Left: Busan Biennale director, sculptor Lim Dong Lak. Right: Curator Mami Kataoka with artist Ade Darmawan.

If that’s the case, then, judging by the preview, we can safely presume the other seven climates haven’t yet been fully installed. Artists were just shy of panic mode, particularly after word spread that it would be a full two weeks before Hito Steyerl’s work would be ready. “Instructions were not followed,” Lind announced curtly at the opening press conference, after apologizing to the affected artists. At a press luncheon earlier in the day, she likened the experience to conducting brain surgery with nurses on their first day on the job. (In defense of those nurses, specificity may not be Lind’s specialty. Earlier the curator had introduced the biennial’s subtitle—“What Does Art Do?”—with the exhortation, “We need to remember that art does things.”)
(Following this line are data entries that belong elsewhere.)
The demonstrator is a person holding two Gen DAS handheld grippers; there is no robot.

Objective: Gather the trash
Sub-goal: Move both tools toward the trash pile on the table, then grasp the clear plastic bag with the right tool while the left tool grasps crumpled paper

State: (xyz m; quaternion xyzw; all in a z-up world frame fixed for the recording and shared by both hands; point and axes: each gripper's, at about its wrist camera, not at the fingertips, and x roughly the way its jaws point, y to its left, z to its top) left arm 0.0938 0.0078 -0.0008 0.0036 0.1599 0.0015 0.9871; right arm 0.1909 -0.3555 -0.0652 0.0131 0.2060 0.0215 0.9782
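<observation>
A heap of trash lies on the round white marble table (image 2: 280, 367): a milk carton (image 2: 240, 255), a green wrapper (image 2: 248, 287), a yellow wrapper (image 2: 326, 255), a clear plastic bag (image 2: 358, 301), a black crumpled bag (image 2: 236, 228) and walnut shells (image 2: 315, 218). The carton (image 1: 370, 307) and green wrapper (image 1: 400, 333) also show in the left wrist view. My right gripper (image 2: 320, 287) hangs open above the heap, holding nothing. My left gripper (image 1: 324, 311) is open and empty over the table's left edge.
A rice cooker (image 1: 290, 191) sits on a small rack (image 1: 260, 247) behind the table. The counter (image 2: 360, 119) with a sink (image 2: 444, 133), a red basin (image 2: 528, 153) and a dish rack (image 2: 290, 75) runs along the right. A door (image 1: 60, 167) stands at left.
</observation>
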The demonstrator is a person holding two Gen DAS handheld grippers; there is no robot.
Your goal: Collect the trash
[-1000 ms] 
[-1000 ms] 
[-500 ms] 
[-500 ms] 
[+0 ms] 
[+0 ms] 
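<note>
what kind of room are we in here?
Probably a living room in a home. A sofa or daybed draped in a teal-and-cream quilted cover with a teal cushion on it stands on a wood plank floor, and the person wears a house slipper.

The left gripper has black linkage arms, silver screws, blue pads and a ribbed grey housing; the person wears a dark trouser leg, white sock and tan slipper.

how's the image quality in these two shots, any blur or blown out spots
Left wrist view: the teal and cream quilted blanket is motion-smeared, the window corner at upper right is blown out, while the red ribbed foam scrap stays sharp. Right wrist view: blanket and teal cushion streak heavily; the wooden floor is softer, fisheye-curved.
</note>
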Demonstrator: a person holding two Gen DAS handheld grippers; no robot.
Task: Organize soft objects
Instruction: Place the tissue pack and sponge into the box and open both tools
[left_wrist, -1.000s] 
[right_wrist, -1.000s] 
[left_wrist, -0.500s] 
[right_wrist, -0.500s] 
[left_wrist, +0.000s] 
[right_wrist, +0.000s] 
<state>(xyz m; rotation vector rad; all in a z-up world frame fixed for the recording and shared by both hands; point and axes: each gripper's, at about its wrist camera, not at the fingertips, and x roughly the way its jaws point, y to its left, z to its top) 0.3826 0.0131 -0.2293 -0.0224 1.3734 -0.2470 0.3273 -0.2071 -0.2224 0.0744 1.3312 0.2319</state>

If its theme dipped into mysticism, the biennial’s organization borrowed from Borges’s Encyclopedia, with work loosely divided into four sections: Abstraction, Kaleidoscope, Zones, and Works That Had to Be Shown in the Dark. Lind repeatedly insisted that the real bulk of the biennial was in its public programming, which had quietly been taking place for weeks amid the local community. “If this is the trend, then why bother with the exhibition at all?” wondered critic Sabine Vogel. I didn’t have a good answer, though I did appreciate strong contributions from artists such as Ane Hjort Guttu, Jeamin Cha, David Malković, Inseon Park, Mariana Silva, and Otobong Nkanga, who, during her performance, hurled an orange at an inattentive audience member not once but twice. “Would you call this love?” the artist howled at her audience. I know I was smitten.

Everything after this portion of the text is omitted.